## Required action
Retype, exactly as they appear below, the lines between the line holding "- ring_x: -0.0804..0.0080" and the line holding "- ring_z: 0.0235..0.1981", both ends included.
Data for this exercise section start
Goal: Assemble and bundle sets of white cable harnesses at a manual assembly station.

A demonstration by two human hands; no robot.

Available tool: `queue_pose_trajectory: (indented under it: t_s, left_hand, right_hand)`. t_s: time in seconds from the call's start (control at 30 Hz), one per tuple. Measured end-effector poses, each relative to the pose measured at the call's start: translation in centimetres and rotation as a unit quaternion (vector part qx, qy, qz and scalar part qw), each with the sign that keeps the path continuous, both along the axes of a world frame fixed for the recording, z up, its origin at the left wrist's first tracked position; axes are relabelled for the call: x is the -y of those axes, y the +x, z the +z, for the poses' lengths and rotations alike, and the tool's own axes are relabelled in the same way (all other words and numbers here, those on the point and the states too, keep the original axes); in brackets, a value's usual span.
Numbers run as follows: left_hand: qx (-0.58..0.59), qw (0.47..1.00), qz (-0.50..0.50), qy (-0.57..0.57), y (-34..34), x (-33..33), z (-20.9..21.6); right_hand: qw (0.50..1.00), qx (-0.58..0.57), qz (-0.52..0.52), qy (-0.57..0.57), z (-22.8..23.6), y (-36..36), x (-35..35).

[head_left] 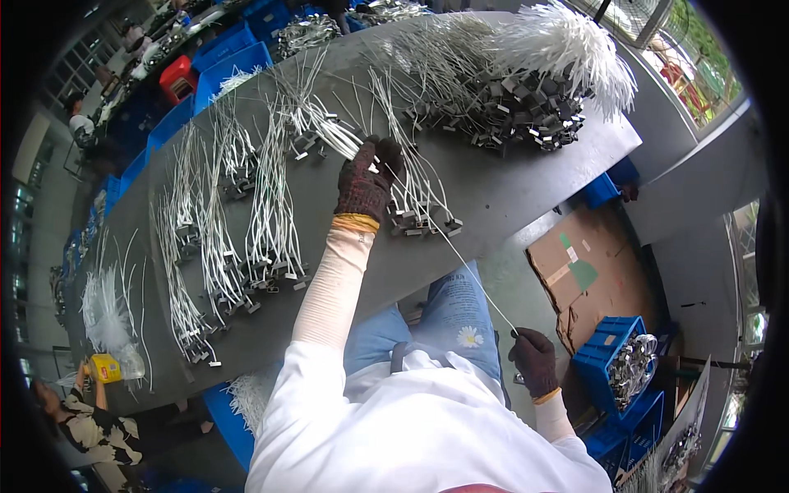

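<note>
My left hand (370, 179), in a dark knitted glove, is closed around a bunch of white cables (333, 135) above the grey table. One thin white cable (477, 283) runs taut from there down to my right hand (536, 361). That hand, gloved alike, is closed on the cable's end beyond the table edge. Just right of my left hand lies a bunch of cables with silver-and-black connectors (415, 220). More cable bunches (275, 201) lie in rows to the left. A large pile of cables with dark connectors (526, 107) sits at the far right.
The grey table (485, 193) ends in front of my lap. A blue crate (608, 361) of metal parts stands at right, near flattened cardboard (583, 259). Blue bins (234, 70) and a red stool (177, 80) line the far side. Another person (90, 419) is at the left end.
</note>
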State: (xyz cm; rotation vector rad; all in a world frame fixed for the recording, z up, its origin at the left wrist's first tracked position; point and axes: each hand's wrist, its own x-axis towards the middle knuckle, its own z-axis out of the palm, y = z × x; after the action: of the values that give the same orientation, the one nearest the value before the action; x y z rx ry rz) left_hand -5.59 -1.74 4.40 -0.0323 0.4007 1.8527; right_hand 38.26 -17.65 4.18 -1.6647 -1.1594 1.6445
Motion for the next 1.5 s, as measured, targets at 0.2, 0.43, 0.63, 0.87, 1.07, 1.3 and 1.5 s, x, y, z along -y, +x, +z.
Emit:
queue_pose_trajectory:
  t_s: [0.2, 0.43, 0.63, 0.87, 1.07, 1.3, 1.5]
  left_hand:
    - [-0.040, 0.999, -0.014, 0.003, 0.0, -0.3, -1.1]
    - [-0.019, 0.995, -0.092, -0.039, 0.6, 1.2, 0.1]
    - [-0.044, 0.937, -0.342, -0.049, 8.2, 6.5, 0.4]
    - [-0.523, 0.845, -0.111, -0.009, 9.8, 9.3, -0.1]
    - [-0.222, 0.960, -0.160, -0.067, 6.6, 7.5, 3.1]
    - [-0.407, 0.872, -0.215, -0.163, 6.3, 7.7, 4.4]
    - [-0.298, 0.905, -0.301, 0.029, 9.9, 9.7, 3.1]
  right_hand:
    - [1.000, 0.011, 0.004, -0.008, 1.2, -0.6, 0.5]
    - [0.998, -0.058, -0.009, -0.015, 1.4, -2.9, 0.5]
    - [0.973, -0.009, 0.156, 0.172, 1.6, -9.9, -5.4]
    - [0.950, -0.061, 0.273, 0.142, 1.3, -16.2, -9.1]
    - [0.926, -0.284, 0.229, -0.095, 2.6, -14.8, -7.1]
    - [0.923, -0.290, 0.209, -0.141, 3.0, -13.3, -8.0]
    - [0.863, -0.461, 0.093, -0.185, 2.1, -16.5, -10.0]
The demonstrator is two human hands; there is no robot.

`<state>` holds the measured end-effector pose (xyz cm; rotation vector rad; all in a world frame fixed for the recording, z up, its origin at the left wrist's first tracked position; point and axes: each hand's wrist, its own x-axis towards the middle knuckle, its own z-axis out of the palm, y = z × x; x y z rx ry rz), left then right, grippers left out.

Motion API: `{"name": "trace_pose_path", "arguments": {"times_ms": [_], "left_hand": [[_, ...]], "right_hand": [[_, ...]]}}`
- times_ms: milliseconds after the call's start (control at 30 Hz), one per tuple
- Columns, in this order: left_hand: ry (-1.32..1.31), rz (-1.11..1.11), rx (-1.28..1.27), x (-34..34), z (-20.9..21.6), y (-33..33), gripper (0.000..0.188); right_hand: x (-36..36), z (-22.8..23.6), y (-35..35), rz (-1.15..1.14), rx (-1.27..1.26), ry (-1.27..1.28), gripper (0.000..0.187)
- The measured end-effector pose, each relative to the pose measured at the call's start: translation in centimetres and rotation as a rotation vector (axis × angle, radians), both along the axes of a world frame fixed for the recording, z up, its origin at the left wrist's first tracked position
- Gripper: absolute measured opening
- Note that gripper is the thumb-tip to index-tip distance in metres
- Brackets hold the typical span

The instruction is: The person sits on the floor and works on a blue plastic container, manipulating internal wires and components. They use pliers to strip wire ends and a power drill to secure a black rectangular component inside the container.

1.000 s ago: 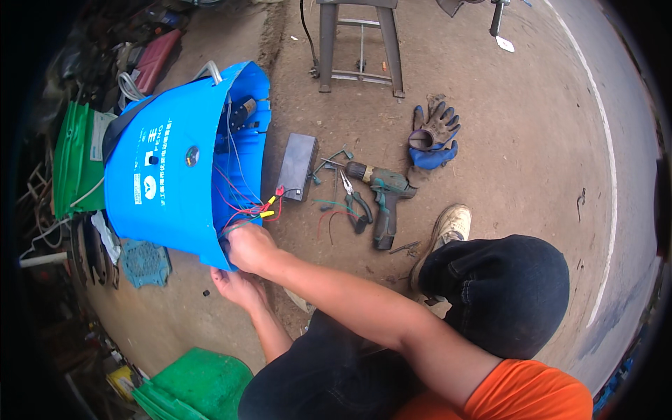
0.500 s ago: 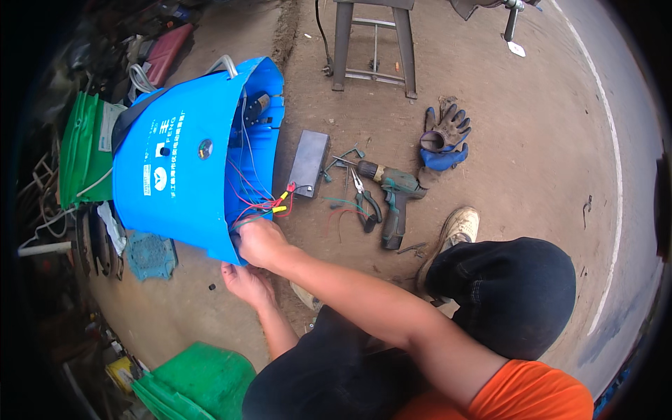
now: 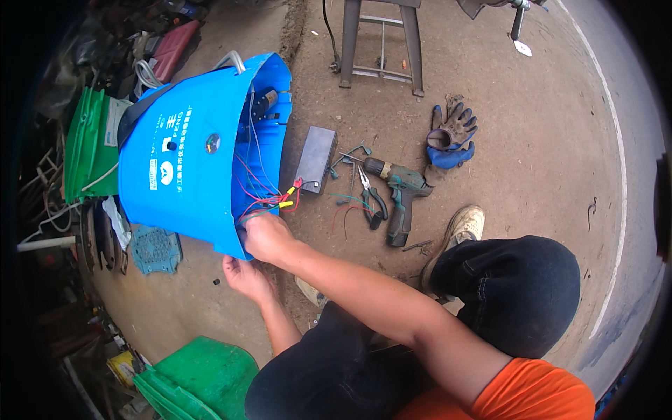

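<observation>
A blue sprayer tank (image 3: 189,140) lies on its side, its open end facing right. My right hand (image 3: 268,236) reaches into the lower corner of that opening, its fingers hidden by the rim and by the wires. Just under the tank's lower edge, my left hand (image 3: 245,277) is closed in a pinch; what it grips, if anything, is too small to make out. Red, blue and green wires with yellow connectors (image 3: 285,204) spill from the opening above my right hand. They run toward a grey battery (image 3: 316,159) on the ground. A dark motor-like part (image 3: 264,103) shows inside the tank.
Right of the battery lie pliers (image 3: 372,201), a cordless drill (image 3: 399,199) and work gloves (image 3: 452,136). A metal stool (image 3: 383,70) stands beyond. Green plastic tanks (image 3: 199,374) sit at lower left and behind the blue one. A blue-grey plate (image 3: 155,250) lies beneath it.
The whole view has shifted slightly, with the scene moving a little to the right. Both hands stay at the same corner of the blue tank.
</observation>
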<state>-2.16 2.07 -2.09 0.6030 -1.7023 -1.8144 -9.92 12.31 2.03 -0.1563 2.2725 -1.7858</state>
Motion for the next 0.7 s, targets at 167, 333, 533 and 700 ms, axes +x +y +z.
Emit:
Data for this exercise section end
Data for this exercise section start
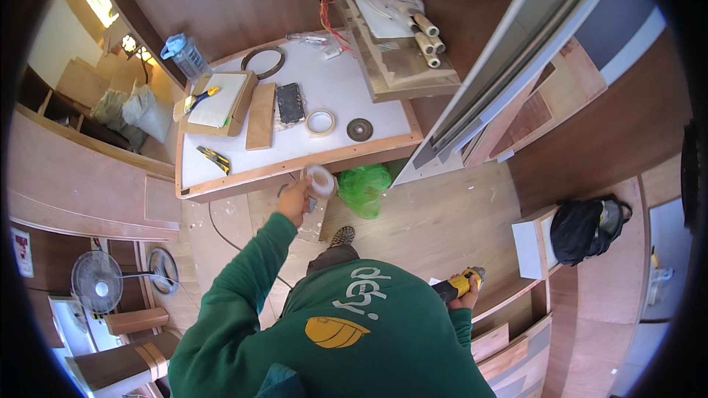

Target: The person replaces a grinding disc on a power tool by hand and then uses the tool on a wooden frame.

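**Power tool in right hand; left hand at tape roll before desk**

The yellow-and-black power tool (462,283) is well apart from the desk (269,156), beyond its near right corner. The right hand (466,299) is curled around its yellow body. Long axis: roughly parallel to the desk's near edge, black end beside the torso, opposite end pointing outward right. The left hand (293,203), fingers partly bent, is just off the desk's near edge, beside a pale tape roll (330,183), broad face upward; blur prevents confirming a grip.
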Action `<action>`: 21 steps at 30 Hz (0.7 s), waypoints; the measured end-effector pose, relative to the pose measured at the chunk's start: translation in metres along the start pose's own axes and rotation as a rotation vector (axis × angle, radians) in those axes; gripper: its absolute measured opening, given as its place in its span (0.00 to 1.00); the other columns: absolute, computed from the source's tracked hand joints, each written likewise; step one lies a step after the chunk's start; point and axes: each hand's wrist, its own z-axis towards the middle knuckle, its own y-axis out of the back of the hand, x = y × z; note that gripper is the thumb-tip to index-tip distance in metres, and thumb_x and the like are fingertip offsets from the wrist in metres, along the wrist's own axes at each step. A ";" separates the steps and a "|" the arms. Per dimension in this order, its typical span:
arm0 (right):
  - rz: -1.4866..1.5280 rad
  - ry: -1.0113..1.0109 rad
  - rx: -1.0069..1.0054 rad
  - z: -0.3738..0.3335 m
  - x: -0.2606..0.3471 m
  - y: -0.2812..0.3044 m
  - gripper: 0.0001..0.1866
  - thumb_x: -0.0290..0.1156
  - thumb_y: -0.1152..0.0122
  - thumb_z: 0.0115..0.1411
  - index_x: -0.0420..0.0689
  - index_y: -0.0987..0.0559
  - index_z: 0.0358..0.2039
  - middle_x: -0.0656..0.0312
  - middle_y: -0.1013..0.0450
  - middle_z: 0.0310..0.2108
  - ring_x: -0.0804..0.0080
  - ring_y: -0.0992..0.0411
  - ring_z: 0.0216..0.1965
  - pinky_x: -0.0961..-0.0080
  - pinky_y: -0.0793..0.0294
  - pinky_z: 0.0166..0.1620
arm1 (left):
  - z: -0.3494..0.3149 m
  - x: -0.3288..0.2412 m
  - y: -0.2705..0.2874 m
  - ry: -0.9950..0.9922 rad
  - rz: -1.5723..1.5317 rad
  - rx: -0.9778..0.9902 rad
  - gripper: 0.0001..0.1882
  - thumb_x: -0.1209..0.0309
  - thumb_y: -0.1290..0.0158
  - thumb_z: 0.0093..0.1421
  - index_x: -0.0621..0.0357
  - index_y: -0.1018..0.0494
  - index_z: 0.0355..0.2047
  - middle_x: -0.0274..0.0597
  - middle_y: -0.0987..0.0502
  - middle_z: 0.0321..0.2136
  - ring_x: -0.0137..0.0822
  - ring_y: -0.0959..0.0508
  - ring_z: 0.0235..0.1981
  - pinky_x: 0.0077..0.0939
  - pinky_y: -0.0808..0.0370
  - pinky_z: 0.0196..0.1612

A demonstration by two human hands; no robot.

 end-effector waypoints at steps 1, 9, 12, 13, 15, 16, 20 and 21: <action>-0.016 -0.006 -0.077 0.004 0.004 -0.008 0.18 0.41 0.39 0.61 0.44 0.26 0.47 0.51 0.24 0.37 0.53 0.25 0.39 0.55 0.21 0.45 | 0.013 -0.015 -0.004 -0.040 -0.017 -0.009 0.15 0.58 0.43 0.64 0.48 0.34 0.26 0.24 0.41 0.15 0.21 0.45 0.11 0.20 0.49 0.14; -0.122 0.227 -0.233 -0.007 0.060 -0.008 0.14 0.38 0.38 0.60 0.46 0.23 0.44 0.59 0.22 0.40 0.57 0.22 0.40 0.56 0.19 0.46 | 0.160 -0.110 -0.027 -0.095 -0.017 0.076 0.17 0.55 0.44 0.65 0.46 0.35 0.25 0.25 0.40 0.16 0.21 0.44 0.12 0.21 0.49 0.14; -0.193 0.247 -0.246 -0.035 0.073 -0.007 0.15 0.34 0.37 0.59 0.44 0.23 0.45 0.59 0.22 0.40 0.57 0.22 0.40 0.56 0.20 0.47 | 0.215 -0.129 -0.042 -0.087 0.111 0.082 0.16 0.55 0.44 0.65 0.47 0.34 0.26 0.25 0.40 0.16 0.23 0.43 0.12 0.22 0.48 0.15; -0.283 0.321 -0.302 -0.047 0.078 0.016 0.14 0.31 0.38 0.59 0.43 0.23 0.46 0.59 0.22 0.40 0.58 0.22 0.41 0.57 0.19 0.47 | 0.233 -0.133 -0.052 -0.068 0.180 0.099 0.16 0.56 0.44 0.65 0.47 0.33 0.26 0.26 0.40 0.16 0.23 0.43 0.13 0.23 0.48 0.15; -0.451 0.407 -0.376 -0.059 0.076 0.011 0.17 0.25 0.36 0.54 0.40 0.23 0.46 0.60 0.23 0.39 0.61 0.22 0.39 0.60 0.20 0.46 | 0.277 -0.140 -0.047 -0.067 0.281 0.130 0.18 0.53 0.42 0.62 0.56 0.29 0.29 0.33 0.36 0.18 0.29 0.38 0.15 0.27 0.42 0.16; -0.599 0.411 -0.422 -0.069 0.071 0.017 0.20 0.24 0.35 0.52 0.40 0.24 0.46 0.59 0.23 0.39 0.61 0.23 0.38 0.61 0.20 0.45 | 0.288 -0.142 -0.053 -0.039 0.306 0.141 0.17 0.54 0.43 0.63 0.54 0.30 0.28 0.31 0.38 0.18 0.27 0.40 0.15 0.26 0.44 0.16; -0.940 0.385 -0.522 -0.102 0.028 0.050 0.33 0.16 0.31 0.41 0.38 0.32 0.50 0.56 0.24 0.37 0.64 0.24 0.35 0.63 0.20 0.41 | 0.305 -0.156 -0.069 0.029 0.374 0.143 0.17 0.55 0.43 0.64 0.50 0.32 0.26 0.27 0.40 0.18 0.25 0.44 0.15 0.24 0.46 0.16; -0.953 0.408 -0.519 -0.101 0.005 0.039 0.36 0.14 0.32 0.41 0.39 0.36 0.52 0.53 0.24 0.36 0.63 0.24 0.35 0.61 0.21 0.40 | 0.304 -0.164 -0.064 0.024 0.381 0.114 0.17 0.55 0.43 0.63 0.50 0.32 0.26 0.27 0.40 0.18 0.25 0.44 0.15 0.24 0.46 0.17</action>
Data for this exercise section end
## Answer to this exercise
  - ring_x: -0.0804..0.0080
  - ring_y: -0.0992..0.0411
  - ring_z: 0.0216..0.1965
  - pinky_x: -0.0961..-0.0080
  - pinky_y: -0.0793..0.0294
  - pinky_z: 0.0166..0.1620
arm1 (left):
  - z: -0.3494..0.3149 m
  - x: -0.3288..0.2412 m
  - y: -0.2705..0.2874 m
  - ry: -0.9950..0.9922 rad
  - rz: -1.5723..1.5317 rad
  - rx: -0.9778..0.9902 rad
  - gripper: 0.0001..0.1882
  - thumb_x: -0.1209..0.0309
  - thumb_y: -0.1290..0.0158
  - thumb_z: 0.0093..0.1421
  - index_x: -0.0621..0.0357
  - index_y: -0.1018..0.0494
  - index_z: 0.0355..0.2047
  - middle_x: -0.0274..0.0597
  - middle_y: -0.0987..0.0502
  - middle_z: 0.0321..0.2136
  - ring_x: -0.0137..0.0822
  - ring_y: -0.0959..0.0508
  - ring_z: 0.0235..0.1981

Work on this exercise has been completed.